Even the way people connect banning red ink to not being critical shows that's how we view it.
no subject
Date: 2006-09-11 09:50 pm (UTC)That, and the issue here is that they're using red ink to write comments on papers a lot that often aren't meant critically, but kids feel nervous seeing the red comments.
My English teacher occasionally lost her red pens and used blue or black. She wasn't a harsh grader, I didn't particularly care, and mostly she was using her commentary to just talk to us, but I remember that I didn't have that split-second 'OMG I'M DEAD' reaction when she used other colors. With red, I'd assume it was negative until I could make out the writing. It was totally irrational and I knew this, but it's a color that's shorthand for being wrong.

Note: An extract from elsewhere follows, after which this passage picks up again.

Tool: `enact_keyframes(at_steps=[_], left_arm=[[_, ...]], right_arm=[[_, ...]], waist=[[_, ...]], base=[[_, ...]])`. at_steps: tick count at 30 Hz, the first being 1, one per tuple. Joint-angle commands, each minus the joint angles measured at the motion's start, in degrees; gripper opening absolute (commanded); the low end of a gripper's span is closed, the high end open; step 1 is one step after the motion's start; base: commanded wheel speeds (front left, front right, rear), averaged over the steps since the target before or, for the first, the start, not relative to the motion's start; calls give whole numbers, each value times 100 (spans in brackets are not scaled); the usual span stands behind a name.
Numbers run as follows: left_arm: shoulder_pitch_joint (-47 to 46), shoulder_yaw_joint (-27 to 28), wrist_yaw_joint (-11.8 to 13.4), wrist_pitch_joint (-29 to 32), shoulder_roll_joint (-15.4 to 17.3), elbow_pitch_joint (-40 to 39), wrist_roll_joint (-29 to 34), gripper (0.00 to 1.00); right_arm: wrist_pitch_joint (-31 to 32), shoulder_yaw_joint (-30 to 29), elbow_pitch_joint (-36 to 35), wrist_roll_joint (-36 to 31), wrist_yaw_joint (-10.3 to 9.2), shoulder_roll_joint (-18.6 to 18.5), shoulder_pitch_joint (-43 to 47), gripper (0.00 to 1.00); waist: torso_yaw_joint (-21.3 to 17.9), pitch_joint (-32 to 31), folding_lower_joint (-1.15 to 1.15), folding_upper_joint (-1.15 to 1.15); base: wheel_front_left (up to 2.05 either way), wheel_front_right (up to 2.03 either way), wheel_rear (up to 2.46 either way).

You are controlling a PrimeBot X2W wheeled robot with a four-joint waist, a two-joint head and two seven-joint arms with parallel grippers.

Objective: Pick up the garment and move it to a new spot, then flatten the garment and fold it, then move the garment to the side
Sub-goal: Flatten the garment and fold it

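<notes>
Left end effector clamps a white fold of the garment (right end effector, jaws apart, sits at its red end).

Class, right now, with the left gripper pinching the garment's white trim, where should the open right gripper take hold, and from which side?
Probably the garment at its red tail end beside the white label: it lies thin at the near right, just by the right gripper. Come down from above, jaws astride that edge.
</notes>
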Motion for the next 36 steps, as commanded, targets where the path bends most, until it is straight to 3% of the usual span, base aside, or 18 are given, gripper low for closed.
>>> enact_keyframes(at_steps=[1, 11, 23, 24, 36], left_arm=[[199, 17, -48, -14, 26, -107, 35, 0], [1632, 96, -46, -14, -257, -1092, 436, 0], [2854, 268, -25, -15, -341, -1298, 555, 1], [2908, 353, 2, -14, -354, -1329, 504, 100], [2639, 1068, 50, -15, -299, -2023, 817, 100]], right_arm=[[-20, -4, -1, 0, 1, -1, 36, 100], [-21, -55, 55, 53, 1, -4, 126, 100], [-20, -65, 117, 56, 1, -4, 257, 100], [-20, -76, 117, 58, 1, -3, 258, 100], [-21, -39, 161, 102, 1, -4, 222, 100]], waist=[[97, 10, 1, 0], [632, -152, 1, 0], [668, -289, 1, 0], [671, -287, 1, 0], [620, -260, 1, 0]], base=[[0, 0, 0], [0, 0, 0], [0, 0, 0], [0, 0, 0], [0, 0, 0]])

Incidentally, it's not such a problem for ticking off actual mistakes. I remember that it was the commentary I could barely read that was always stressful, and from my google search, it seems that's a reoccuring theme - teachers say they're avoiding using it for writing comments, especially teachers who write a lot of comments on kids' papers.
no subject
Date: 2006-09-11 09:59 pm (UTC)no subject
Date: 2006-09-12 12:34 am (UTC)I'll agree that red is an emotionally charged color and that, yes, everybody freaks out a bit over seeing a paper come back looking like it's started to bleed, but in my experience changing the color is only a temporary solution to that. My sixth-grade science/lang arts teacher only ever used green pens, and while initially I didn't get that sort of "OMFG no!" response when I got papers back dripping green instead of red, by the end of the year I had begun to equate the color, at least in her class, with something just as negative.
no subject
Date: 2006-09-12 01:15 am (UTC)Sounds like your school missed the point of the original ones then, which was that red is not a good color for things that are meant as comments or praise. That, or your principal picked up a book on color therapy and thought people would be happier with other colors.
::shrug:: It wasn't your post that prompted annoyance so much as the preceding one. And that none of the opinion pieces on the web bother linking back to anything credible, but all reference either nothing or elementary schools.
no subject
Date: 2006-09-12 01:27 am (UTC)One more year w00t!
no subject
Date: 2006-09-12 04:58 pm (UTC)*looks incredulous*
no subject
Date: 2006-09-14 02:13 am (UTC)Here, I'm arguing that people who are on the internet have the resources to investigate any subject, so they don't have to rely on 'I think I once heard someone mention they'd read an article that said...' in forum discussion, and that the red pen issue is exaggerated, as well as understandable in the original context.
In rebuttal, others argue that the original reasons for getting rid of red pens are foolish and/or overly sensitive, while I argue back that there actually is a point to their claims about it being overly stressful without that coinciding with the end of criticism. Negrek also uses personal anecdote to contradict my point about elementary schools in the starting post.
And outside this corner of the web, people write long impassioned editorials about this issue.
But no one argues about the pen colors themselves. Like I said, that'd just be ridiculous.